The State Government has asked the Productivity Commission to investigate various policy models regarding the transparency of fuel prices across the State.
The review will look at the best way consumers can make informed choices when purchasing fuel and will include investigation of the Western Australian model, which has a 24 hour fuel price freeze currently in place.
Attorney-General, Vickie Chapman, said the price of fuel had become increasingly unpredictable, making it difficult for many families to plan ahead.
“Filling up the car is one of those chores that has become increasingly more expensive, with petrol prices fluctuating dramatically,” she said.
“It is clear, however, even in the absence of regulatory intervention, Adelaide remains the cheapest mainland capital city for fuel.
“The problem I have been dealing with for the last 12 months however is determining the effectiveness of regulatory options with respect to its impact on prices, and in enabling consumers to take advantage of lower prices, in the face of conflicting evidence.

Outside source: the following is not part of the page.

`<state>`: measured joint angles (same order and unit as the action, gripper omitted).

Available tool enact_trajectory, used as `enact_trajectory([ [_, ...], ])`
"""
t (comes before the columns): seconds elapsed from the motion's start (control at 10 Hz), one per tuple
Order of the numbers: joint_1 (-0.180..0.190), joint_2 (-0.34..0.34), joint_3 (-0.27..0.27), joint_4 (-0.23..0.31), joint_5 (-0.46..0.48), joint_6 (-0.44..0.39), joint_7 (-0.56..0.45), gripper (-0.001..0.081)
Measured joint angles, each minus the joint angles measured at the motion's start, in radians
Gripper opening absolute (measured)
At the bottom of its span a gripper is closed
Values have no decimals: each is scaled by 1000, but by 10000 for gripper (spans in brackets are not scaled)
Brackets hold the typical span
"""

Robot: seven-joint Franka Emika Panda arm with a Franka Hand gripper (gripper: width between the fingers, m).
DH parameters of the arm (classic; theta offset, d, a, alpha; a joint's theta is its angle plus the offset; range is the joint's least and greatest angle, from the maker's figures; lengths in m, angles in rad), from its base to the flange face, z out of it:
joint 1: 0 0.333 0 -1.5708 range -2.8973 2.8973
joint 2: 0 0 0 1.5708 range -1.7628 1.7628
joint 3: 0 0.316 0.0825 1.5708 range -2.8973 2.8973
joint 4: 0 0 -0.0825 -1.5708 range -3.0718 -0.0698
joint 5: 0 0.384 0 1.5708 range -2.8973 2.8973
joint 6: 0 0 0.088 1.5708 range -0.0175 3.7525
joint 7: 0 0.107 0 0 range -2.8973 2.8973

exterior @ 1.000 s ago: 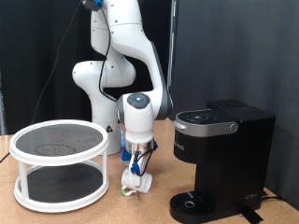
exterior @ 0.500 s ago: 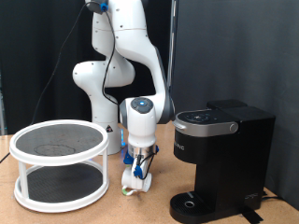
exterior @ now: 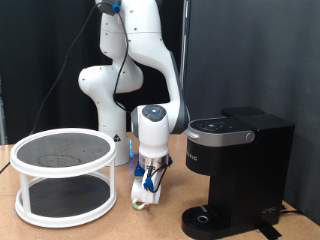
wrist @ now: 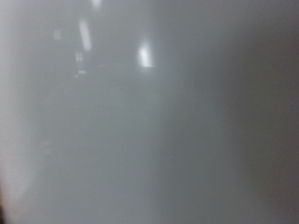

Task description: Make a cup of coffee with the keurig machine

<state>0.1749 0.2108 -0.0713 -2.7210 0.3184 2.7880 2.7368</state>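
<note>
The white cup (exterior: 147, 194) is low over the table between the round rack and the keurig machine (exterior: 240, 165), and it is slightly tilted. My gripper (exterior: 149, 183) points down and is shut on the cup, with its blue-marked fingers at the cup's rim. The wrist view is filled by the cup's white surface (wrist: 140, 112), very close and blurred. The black keurig machine stands at the exterior view's right with its top lid closed. Nothing stands on its round drip base (exterior: 205, 217).
A white two-tier round rack (exterior: 65, 175) with dark mesh shelves stands at the exterior view's left. The arm's white base (exterior: 105, 100) is behind the cup. A black curtain hangs at the back.
The hand has shifted slightly towards the exterior view's right and the upper arm has leaned the same way. The cup has stayed under the fingers.
</note>
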Motion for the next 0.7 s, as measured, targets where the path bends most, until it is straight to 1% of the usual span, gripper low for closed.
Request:
enact_trajectory([
  [0.1,22,-1,-22,1,16,15,-5,575],
  [0.2,40,-3,-36,0,52,60,-22,575],
  [0.3,50,-8,-32,-5,120,119,-50,575],
  [0.4,50,-17,-11,-6,232,173,-85,575],
  [0.5,40,-32,34,-5,373,215,-125,576],
  [0.6,28,-50,79,-2,487,238,-150,576],
  [0.7,28,-70,90,0,515,239,-144,577],
])
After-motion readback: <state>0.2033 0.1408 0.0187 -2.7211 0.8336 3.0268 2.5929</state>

“While Consumer and Business Services has undertaken an analysis of the various policy models, the Productivity Commission’s specific economic and competition policy expertise will enable conclusions to be drawn about the various options for reform and their impacts on the market and for consumers.
“To date, the information from other jurisdictions has been decidedly mixed. In a report published on 5 December, the New Zealand Commerce Commission found there was ‘no strong case’ for the introduction of mandatory disclosure schemes.
“While some states have pursued this and implemented real-time fuel pricing apps and websites, the costs can be prohibitive and require significant cooperation and self-reporting from retailers.
“There has been evidence to suggest such schemes inadvertently increase prices. Recent media regarding cost savings for motorists from the Queensland trial ignore the latest ACCC report, which state a 12% increase in the number of fuel retailers in the Brisbane area to be a factor.”
“Ultimately, we want to ensure consumers have greater certainty about when to purchase their fuel, and implement a policy measure that is of benefit to all South Australians; not just a handful who regularly check a Government app.”
I look forward to reporting back to South Australians in the New Year with the Productivity Commission’s findings and how the Government will respond to them.